Everything from the line containing "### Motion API" through the line containing "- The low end" should be repeated exactly, and nothing else from the data.

▼▼▼

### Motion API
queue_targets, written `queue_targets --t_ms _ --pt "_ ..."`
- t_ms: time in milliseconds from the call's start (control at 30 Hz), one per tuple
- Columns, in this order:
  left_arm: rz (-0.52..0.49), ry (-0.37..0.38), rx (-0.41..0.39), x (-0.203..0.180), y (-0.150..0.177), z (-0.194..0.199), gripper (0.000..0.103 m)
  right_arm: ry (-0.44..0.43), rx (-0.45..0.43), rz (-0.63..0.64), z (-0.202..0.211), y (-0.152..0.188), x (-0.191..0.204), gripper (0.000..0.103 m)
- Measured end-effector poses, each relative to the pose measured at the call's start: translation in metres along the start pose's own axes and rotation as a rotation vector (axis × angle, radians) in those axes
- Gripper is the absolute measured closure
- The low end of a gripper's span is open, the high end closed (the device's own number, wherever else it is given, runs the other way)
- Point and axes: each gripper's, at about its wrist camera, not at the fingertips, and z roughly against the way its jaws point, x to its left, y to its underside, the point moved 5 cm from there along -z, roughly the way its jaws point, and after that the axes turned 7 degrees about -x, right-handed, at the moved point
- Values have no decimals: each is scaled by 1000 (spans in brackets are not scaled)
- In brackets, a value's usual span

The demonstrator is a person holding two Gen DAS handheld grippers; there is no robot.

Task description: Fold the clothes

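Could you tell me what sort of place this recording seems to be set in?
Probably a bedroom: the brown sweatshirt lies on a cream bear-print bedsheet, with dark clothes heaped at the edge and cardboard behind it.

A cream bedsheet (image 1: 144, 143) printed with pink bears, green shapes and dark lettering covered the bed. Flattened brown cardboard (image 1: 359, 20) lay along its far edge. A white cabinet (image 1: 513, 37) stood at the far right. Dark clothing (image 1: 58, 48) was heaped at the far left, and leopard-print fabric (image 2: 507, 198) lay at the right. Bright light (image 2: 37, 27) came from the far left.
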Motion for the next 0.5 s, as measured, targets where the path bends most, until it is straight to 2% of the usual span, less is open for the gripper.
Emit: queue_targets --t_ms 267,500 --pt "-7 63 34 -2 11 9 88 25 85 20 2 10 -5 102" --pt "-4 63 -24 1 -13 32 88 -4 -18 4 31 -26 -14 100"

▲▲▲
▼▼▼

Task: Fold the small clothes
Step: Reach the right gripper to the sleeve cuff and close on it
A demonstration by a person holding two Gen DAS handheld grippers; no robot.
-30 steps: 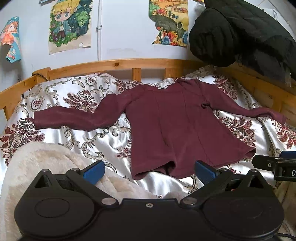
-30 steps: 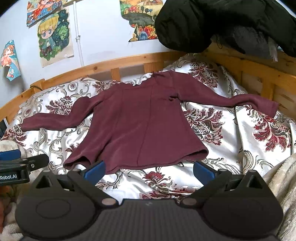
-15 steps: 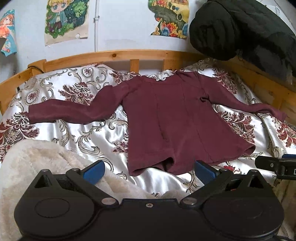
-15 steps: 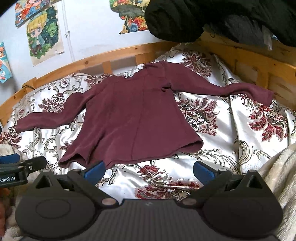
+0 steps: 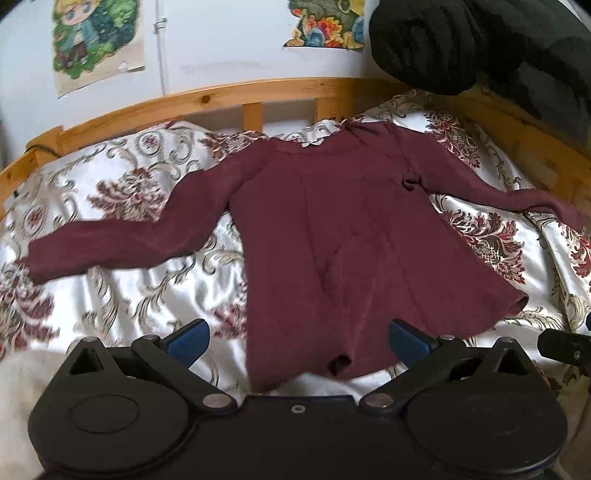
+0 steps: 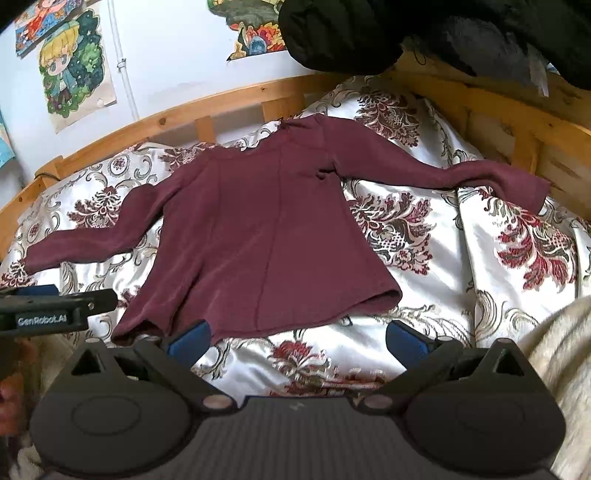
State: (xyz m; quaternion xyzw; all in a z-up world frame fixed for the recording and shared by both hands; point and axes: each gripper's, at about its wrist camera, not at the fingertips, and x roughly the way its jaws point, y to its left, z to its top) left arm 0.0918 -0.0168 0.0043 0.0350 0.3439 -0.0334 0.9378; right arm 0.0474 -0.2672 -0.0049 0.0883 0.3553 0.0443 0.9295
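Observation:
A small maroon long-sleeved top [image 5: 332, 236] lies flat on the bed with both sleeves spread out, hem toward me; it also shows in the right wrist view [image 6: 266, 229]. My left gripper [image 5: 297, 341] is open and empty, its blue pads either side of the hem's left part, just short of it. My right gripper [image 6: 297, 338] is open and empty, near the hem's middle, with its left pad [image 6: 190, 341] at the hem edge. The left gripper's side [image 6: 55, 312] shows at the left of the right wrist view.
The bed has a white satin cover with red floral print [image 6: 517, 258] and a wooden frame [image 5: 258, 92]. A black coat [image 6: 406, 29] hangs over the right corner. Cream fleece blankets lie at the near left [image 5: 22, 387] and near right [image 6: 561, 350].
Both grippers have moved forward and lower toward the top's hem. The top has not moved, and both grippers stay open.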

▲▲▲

=== Response area ===
### Motion API
queue_targets, written `queue_targets --t_ms _ --pt "_ ..."`
- t_ms: time in milliseconds from the call's start (control at 30 Hz), one per tuple
- Columns, in this order:
  left_arm: rz (-0.52..0.49), ry (-0.37..0.38), rx (-0.41..0.39), x (-0.203..0.180), y (-0.150..0.177), z (-0.194..0.199), gripper (0.000..0.103 m)
  right_arm: ry (-0.44..0.43), rx (-0.45..0.43), rz (-0.63..0.64), z (-0.202..0.211), y (-0.152..0.188), x (-0.191..0.204), gripper (0.000..0.103 m)
- Measured end-effector poses, each relative to the pose measured at the call's start: translation in metres along the start pose's own axes and rotation as a rotation vector (axis × angle, radians) in those axes
- Gripper is the absolute measured closure
- The low end of a gripper's span is open, the high end closed (the device's own number, wherever else it is given, runs the other way)

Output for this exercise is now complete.